Hello,
I have a steam of events (coming from a Kinesis Stream) of this form:
impressionId | advertid | variationName | eventType | eventTime
The end goal is to output back on a Kinesis Stream the count of event of type
'impression' and the count of events of type 'click'
however, I need to drop (or ignore) event of type clicks that don't have a
matching impressionId with an event of type 'impression' (So basically I need
to discard click event that don't have an impression)
This is how tackled my solution:
// Convert the stream into a table
StreamTableEnvironment tEnv = StreamTableEnvironment.create(env);
Table eventsTable = tEnv.fromDataStream(eventsStream, "impressionId, advertId,
variationName, eventType, eventTime.rowtime");
tEnv.registerTable("Events", eventsTable);
// Create a table with only event of type clicks
Table clicksTable = eventsTable
.where("eventType = 'click'")
.window(Slide.over("24.hour").every("1.minute").on("eventTime").as("minuteWindow"))

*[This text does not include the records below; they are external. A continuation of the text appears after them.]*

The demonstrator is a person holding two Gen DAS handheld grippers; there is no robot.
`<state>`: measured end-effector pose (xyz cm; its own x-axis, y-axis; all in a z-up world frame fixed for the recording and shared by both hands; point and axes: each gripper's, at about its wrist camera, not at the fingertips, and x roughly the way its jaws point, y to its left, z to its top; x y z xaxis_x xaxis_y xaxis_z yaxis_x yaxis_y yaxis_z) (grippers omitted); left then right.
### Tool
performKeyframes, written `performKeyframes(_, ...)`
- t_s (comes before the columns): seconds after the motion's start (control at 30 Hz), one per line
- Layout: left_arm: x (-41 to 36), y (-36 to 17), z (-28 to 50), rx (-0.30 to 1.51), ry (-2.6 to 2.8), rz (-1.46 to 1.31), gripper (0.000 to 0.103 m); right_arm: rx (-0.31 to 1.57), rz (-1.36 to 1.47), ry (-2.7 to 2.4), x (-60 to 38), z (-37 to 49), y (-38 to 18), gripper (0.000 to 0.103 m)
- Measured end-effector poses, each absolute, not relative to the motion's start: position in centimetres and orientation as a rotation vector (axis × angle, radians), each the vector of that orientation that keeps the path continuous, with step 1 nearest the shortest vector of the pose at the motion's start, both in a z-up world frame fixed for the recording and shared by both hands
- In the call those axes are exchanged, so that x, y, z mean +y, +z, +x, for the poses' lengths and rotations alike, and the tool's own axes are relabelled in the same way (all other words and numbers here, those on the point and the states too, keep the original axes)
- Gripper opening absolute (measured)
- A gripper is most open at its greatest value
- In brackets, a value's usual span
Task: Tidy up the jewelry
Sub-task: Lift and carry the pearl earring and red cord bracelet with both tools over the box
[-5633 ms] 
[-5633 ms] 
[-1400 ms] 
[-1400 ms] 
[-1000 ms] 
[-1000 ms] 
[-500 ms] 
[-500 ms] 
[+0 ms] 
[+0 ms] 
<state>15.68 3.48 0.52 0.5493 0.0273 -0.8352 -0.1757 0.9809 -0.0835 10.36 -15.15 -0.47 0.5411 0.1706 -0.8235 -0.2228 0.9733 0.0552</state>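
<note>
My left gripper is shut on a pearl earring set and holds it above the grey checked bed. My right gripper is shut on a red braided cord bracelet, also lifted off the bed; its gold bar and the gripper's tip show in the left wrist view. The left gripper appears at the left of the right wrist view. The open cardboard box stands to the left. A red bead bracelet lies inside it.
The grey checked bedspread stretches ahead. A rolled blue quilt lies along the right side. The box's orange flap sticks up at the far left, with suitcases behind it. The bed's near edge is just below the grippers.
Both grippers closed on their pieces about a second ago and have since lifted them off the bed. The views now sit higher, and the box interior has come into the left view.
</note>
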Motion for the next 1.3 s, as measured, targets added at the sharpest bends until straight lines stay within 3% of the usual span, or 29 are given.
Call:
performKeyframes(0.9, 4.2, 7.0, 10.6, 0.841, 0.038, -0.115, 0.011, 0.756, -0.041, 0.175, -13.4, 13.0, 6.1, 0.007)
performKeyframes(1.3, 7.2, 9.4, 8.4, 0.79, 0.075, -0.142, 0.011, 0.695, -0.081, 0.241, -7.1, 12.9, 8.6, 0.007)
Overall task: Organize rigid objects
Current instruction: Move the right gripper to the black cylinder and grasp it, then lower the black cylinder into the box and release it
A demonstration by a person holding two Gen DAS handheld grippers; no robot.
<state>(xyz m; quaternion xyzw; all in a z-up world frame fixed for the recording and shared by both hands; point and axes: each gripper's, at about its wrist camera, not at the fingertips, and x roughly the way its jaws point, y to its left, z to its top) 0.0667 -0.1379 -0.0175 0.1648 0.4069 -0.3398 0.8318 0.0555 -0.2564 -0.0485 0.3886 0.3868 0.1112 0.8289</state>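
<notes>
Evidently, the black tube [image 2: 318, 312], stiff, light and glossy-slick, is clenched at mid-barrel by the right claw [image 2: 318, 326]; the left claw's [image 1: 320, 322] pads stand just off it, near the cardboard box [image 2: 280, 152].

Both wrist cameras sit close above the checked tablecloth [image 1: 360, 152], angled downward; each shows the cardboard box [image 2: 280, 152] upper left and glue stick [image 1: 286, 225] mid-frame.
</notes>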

.groupBy("impressionId, advertId, variationName, minuteWindow")
.select("impressionId as clickImpId, creativeId as clickAdvertId,
variationName as clickVariationName, minuteWindow.rowTime as clickMinute");
// Create a table with only event of type impression
Table impressionsTable = eventsTable
.where("eventType = 'impression'")
.window(Slide.over("24.hour").every("1.minute").on("eventTime").as("minuteWindow"))
.groupBy("impressionId, advertId, variationName, minuteWindow")
.select("impressionId as impImpressionId, advertId as impAdvertId,
variationName as impVariationName, eventTime, minuteWindow.rowTime as
impMinute");
// left join the impression with the clicks using the impressionId as well as
the temporal field
//and then group by to generate a count of all the click that have a matching
impression (aka row where clickAdvertId is not null)
Table allImpressionTable = impressionsTable
.leftOuterJoin(clicksTable, "clickImpId = impImpressionId && clickMinute
= impMinute")
.groupBy("impAdvertId, impVariationName, impMinute")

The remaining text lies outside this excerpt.